Several federal agencies unveiled plans on Thursday aimed at minorities and other underserved communities, with the goal of expanding access to federal programs and reducing racial disparities caused by government decisions.
The plans are in response to an executive order signed by President Joe Biden on his first day in office, which directed federal agencies to reconsider how their programs may contribute to inequity.
“Advancing equity isn’t a project that can be completed in a year. In a statement released Thursday, Biden stated, “It’s a generational commitment.” “These plans represent a significant step forward in the Biden Harris administration’s efforts to make America’s promise a reality for every American, and I mean every American.”
Senior administration officials told reporters that about 90 federal agencies, including major cabinet agencies like the Department of Justice, Department of Commerce, and Department of Defense, released a “Equity Action Plan.” Increased coordination with tribal governments, expanded procurement for minority-owned small businesses, and increased civil rights enforcement were all part of the plans.
“Equity goes to the heart of our success as a nation,” Susan Rice, the head of the Domestic Policy Council who has led efforts in this area, said at a White House event on Thursday.

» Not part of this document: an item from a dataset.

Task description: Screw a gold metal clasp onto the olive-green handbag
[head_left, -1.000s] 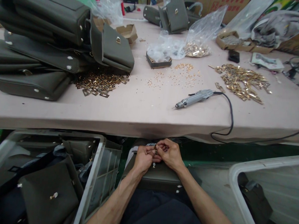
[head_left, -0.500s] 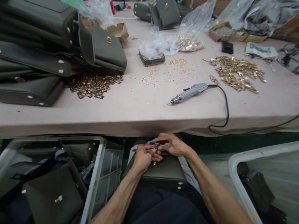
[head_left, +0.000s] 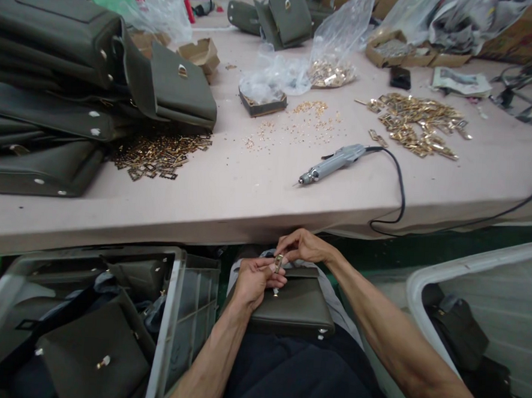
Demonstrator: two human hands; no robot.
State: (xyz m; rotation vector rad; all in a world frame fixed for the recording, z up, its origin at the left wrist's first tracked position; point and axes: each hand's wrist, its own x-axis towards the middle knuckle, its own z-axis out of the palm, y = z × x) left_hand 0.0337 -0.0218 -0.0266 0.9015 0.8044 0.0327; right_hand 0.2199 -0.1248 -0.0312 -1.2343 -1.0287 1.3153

“Our broader economy is corroded when the average black family has one-eighth the wealth of the average white family,” Rice said. “When at least 35 percent of Americans in rural and tribal communities lack adequate high speed internet that restricts growth and competitiveness well beyond rural America, we must reject a zero-sum mentality and recognize the reality backed up by economic research, that a rising tide really does lift all boats.”
At the event, Agriculture Secretary Tom Vilsack announced that the USDA would take steps such as allocating $350 million for no-match grant opportunities for tribal communities and other groups that have previously been unable to access department programs.
The department also intends to improve its small-farmer loan program by adding more language services and streamlining the application process. The Department of Health and Human Services intends to streamline the application process for the Women, Infants, and Children nutrition assistance program.
In a blog post, Labor Secretary Marty Walsh stated that immigrant workers, minorities, and women workers are more vulnerable to wage and hour violations. The department intends to beef up wage and hour enforcement, streamline grant application processes, and collaborate more closely with underserved community groups.
“Our economy has left far too many workers behind for far too long,” Walsh wrote.
To reduce infant mortality among Black and Native American Medicaid or Children’s Health Insurance Program enrollees, the Department of Health and Human Services plans to increase funding for postpartum care.
The administration also issued new rulemaking guidance for agencies from the Office of Management and Budget. The memorandum applies to all executive branch rulemaking and mandates that administrative burdens such as paperwork, interviews, and recertification for public benefit programs be reduced.
The guidance would also tell agencies to think about publishing information in more languages, allowing people to communicate with agencies in a variety of ways, and providing more support for people with disabilities.
The announcements, according to senior administration officials, did not include executive actions on student loans, police powers, or voting rights. Advocates have been pleading with the Biden administration for months to forgive student loan debt and other issues.
Other steps taken by the administration include extending the student loan repayment pause until August 31 and executive actions restricting police use of chokeholds, according to a senior administration official.
On the campaign trail, Biden promised executive action to address racial equity as the coronavirus pandemic disproportionately affected minority communities and protests over Minneapolis police officer George Floyd’s killing rocked the country. Activists credited Biden’s backing from minority communities with his victories in key states like Arizona and Georgia. Nationwide, Black voters backed him by an 84 percent margin, Asian voters by a 44 percent margin and Hispanic voters by a 21 percent margin, according to an exit poll by Pew Research Center.